Her mother had been very upset. Her mother had not wished to speak of this subject which had aroused the children’s curiosity since their father had joined what was called a prayer vigil in town in front of a building called the women’s center. Though their father was reticent about the purpose of the prayer vigil and discouraged questions about it in his way that warned you not to persist yet Dawn demanded to know more when Daddy was not present, plucking at Mawmaw’s arm, and would not cease until Mawmaw answered her.
You are in my face get the hell out of my face her brother Luke would say meanly to her for even as a young child Dawn had a way of leaning aggressively close, lifting her baffled perplexed disbelieving and indignant face into another’s face which (she came to know) was a wrong thing to do, a mistake that offended others, and provoked them to shove her roughly away yet in her astonishment often Dawn could not resist for it was imperative that she know, she must know; and so she was most demanding of Mawmaw (who was weaker than other adults) and would always give in to her if she persisted.
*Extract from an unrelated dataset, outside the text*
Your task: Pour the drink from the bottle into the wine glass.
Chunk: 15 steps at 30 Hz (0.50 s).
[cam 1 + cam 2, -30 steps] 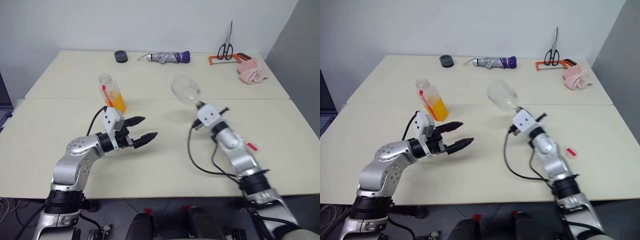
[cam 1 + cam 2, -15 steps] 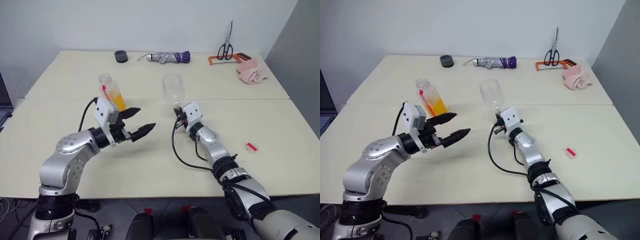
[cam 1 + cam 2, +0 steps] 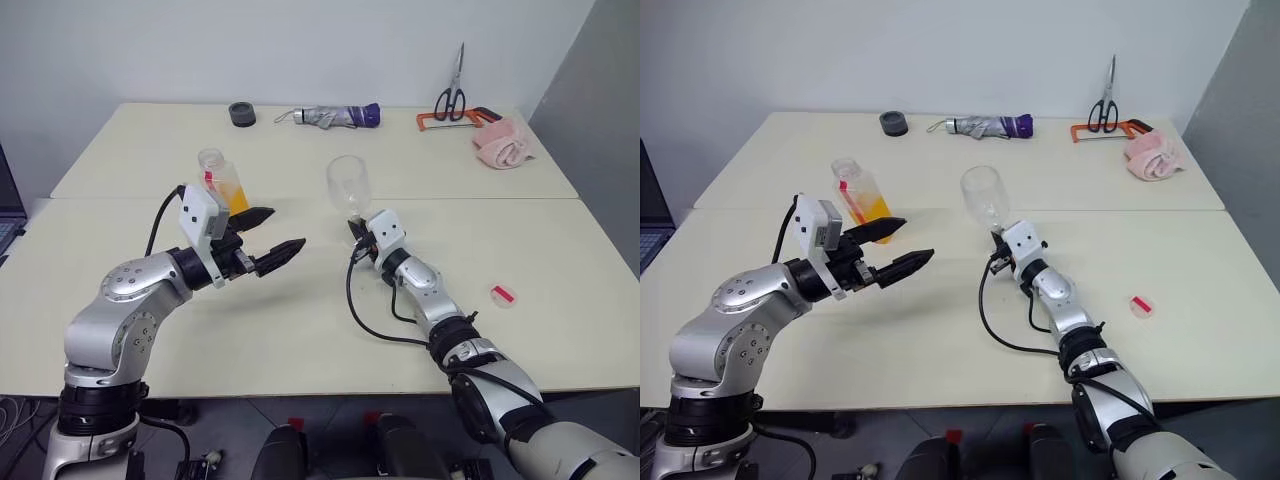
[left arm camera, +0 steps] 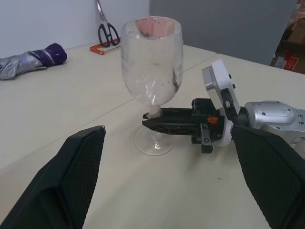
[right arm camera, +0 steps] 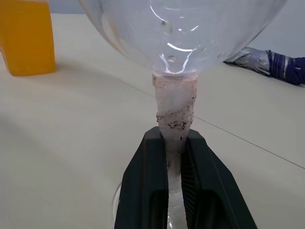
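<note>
The wine glass (image 3: 346, 180) stands upright near the middle of the table, its bowl empty and its foot (image 4: 153, 143) on the surface. My right gripper (image 3: 355, 228) is shut on the glass's stem (image 5: 175, 114), reaching in level from the right. The bottle (image 3: 222, 185) stands to the left of the glass, uncapped, with the orange drink (image 3: 236, 202) in its lower half. My left gripper (image 3: 283, 230) hangs open above the table just in front of the bottle, pointing toward the glass and holding nothing.
Along the far edge lie a black roll (image 3: 241, 112), a folded umbrella (image 3: 330, 114), scissors (image 3: 452, 95), an orange tool (image 3: 445, 121) and a pink cloth (image 3: 505, 140). A small red item (image 3: 502, 294) lies right of my right arm. A seam (image 3: 500, 198) joins two tables.
My right gripper swung the tilted glass upright and brought it left and down to the table. My left gripper rose slightly, staying open.
</note>
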Tool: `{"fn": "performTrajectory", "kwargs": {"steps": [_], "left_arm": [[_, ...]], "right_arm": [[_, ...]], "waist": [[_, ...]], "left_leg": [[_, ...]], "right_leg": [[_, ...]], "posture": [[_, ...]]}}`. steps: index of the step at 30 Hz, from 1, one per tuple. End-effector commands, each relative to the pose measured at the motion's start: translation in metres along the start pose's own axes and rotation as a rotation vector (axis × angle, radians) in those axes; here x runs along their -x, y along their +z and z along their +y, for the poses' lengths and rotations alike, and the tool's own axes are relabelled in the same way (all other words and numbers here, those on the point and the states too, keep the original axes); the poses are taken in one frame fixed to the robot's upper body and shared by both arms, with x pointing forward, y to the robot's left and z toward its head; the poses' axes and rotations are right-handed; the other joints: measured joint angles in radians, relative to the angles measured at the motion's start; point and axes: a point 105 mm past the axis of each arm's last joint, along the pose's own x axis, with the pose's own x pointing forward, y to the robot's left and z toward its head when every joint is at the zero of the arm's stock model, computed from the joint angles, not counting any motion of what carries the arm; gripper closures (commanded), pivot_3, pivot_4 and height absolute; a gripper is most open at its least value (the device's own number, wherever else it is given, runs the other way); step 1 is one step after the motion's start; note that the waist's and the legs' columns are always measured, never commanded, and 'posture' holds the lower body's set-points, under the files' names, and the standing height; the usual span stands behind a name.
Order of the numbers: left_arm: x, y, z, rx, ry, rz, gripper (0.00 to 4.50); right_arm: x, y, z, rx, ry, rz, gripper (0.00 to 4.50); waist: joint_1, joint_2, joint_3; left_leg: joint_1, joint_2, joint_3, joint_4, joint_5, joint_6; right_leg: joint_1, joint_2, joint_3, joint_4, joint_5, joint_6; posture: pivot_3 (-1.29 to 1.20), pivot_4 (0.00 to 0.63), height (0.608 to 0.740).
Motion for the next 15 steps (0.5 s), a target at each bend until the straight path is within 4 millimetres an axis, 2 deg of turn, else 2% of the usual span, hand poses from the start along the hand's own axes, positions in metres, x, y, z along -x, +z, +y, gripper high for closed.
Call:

For at this time, Mawmaw was a loving mother. She was a young mother, not thirty years old. With her pregnancies she had gained as much as twenty pounds filling out her hips, her breasts, her cheeks. Her face was a plain-pretty face round as a dinner plate and the faint creases at the corners of her mouth were the result of eager smiles, for as a young mother, and a young wife, and a young daughter-in-law hopeful of making a good impression on her husband’s parents, Edna Mae was one aiming to please. Her skin was naturally rosy.
But she was a shy young girl. Even as a woman, she remained a girl. There were some things you did not speak of, not even between husband and wife, and certainly you did not speak of such things to your children, as you would not (comfortably) speak of such things to your own parents. And so now deeply embarrassed, not meeting her daughter’s eye, Edna Mae told Dawn in a lowered voice that the women did not actually kill their babies that had been born but rather their babies that had not yet been born.
“How’d they do that,” Dawn demanded with incredulous laughter. “Where’s the baby at if it isn’t born?”
With great awkwardness Edna Mae tried to explain to her that a baby was inside its mother’s belly before it was born. (For hadn’t Dawn seen Aunt Noreen’s fat old momma cat Smoky who was “bulging” with kittens half the time? It was like that.) A baby was inside its mother’s belly for nine months before it was born and at any time before that, it could be injured if its mother was injured or (Edna Mae could scarcely bring herself to utter such words) did something to herself, to her belly, to the baby in her belly, that caused it to die.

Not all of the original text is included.